3. Check Production Partners
Modern day manufacturers very, rarely act alone. Such is the case that a company needs to harvest, say, oil palm in Indonesia for its soap for example; it works with a business partner in Indonesia to supply the local labour, machinery as well as raw material, while it provides the financing.
However, the local labour may be exploitative, and the harvest and planting methods may be damaging as well as polluting to the environment and neighbouring countries. In extreme cases, the manufacturer is unaware of such unsustainable practices being used by its partners as well, and is only notified upon a case being brought to court by watchdog agencies or whistleblowers leaking news.
4. Consider Materials Used
Before you actually buy the product, have you considered the impact it will have during and after its use?
Is it a one off product? Do you need it? Is the packaging/container re-usable, recyclable, or is it hard to decompose and recycle? These factors should come into play when you are considering buying or even getting the item for free.
For this reason, plastic bottles, styrofoam and other non-biodegradable materials should be sparsely purchased, or never, if possible.
5. Consider Impact of Product
Consider the product from a consumer standpoint, and the attitude it generates in society. is the product actually needed? Or is it just another whim that the market demands, but we don’t actually need?

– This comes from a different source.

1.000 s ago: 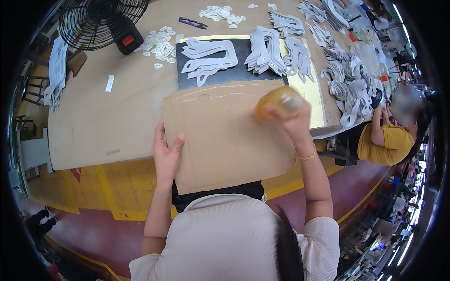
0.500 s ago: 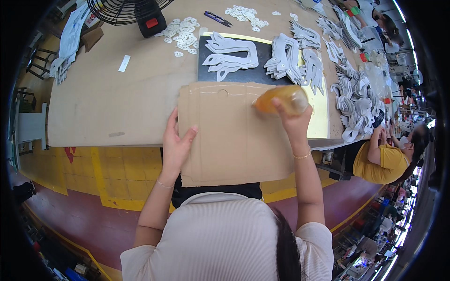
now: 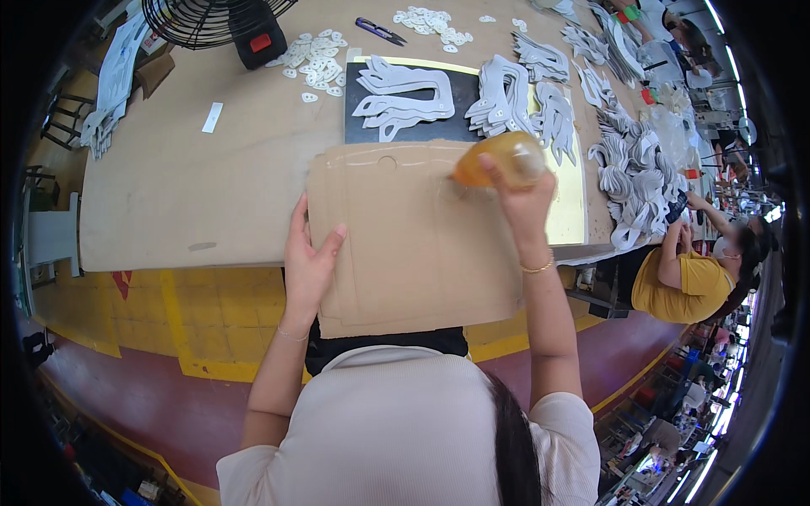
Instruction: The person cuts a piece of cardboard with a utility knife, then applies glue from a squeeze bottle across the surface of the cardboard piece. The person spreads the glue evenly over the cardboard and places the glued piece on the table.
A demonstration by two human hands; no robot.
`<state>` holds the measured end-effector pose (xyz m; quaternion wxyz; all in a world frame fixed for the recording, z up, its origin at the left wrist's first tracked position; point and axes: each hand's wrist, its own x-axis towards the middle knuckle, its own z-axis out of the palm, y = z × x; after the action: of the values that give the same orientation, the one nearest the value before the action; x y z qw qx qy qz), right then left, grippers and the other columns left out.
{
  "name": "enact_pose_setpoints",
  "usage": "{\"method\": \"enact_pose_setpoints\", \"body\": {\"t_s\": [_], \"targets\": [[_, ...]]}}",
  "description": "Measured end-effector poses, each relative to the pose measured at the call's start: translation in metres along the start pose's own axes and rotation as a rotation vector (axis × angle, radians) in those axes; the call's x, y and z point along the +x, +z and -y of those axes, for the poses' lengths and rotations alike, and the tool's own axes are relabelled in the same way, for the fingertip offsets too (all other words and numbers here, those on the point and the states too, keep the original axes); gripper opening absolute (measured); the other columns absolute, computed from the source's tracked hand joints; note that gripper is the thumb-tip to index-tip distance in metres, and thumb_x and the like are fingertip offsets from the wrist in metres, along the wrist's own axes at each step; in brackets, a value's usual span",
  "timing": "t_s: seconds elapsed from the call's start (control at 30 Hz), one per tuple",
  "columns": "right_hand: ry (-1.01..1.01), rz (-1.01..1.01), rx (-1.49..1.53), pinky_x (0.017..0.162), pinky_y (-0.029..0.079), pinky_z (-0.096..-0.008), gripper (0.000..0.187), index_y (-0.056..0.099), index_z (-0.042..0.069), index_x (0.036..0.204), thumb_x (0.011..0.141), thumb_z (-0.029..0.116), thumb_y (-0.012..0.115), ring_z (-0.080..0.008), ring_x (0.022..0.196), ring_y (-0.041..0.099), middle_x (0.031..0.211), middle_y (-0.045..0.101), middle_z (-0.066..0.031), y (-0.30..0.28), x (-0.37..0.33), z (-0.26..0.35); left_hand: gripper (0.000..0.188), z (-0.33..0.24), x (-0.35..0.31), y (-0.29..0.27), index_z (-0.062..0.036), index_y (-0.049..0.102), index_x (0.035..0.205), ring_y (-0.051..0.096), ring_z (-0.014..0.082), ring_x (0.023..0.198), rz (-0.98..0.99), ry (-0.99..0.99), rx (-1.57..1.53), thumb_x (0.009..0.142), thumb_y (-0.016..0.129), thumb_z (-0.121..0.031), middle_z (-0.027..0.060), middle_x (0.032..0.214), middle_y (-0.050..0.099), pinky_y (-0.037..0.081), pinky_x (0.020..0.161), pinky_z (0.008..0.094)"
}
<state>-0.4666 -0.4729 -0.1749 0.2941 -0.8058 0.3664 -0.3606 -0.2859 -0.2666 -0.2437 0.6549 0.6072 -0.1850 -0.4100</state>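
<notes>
A flat piece of brown cardboard lies across the table's near edge and over my lap. My left hand grips its left side, thumb on top and fingers beneath. In my right hand is a clear squeeze bottle of amber liquid, tilted with its narrow end down toward the upper right part of the cardboard. A shiny wet streak shows along the cardboard's far edge. Just beyond lie grey U-shaped cut pieces on a dark board, with another stack of grey pieces beside them.
Small white pieces and thread snips lie farther back. A black fan stands at the far left. Grey piles cover the table's right side. A person in a yellow shirt sits at the right.
The bottle in my right hand has moved slightly away and to the left over the cardboard. My left hand keeps its hold. The whole view has shifted a little.
</notes>
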Motion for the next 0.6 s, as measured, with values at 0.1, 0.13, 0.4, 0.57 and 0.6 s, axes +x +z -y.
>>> {"method": "enact_pose_setpoints", "body": {"t_s": [0.1, 0.13, 0.4, 0.57, 0.6], "targets": [[-0.185, 0.169, -0.100, 0.065, 0.052, -0.0297, 0.037, 0.066, 0.000, 0.090, 0.074, 0.030, 0.082, -0.0197, 0.071, 0.068, 0.080, 0.069, -0.0099, 0.001, -0.004, 0.022, 0.067, 0.003, 0.001, -0.003, 0.0054, 0.020, 0.144, 0.051, 0.0223, 0.121, 0.000, 0.016, 0.022, 0.088, 0.057, 0.002, 0.0191, 0.133, 0.049, 0.040, 0.102, 0.0318], [-0.108, 0.124, -0.081, 0.066, 0.052, -0.0304, 0.039, 0.066, 0.000, 0.091, 0.073, 0.031, 0.083, -0.0201, 0.072, 0.067, 0.082, 0.069, -0.0106, -0.003, -0.002, 0.017, 0.066, 0.004, 0.001, -0.005, 0.0054, 0.021, 0.144, 0.050, 0.0223, 0.122, 0.001, 0.018, 0.024, 0.088, 0.057, 0.003, 0.0191, 0.133, 0.049, 0.040, 0.102, 0.0319], [-0.135, 0.019, -0.077, 0.063, 0.052, -0.0288, 0.041, 0.066, -0.001, 0.091, 0.072, 0.031, 0.083, -0.0195, 0.068, 0.066, 0.078, 0.069, -0.0106, 0.002, 0.006, -0.006, 0.064, 0.005, 0.001, -0.003, 0.0063, 0.024, 0.142, 0.048, 0.0221, 0.124, -0.003, 0.026, 0.037, 0.088, 0.057, 0.002, 0.0198, 0.134, 0.048, 0.038, 0.103, 0.0315], [-0.067, 0.029, 0.028, 0.064, 0.052, -0.0289, 0.040, 0.066, -0.001, 0.091, 0.074, 0.032, 0.082, -0.0179, 0.069, 0.067, 0.079, 0.069, -0.0102, 0.015, 0.017, -0.005, 0.063, 0.003, 0.001, -0.003, 0.0061, 0.024, 0.143, 0.048, 0.0218, 0.124, 0.001, 0.033, 0.042, 0.088, 0.056, 0.002, 0.0198, 0.134, 0.048, 0.038, 0.103, 0.0314], [-0.146, 0.076, -0.008, 0.064, 0.052, -0.0288, 0.038, 0.066, -0.001, 0.089, 0.075, 0.030, 0.081, -0.0174, 0.069, 0.067, 0.079, 0.069, -0.0099, 0.017, 0.015, 0.000, 0.063, 0.005, 0.001, -0.003, 0.0059, 0.024, 0.143, 0.048, 0.0218, 0.124, -0.014, 0.028, 0.050, 0.088, 0.056, 0.002, 0.0197, 0.134, 0.048, 0.038, 0.103, 0.0313]]}}
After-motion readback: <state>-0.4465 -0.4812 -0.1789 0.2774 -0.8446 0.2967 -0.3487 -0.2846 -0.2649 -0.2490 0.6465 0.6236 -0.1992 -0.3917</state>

Going by the saying, “if you don’t need it, don’t get it” is a good way to go. Needing and wanting are two different things altogether. A consumerist lifestyle not only pollutes, but also contributes to your general decline in a standard of living, as one-use items tend to be lower in quality.
Buying more and more of these one-time use items with short product life cycles only drains your finances as well as encouraging manufacturers to supply more of them, in a vicious cycle. Be aware of what you buy!
With all these points in mind, we hope you can become a more responsible consumer!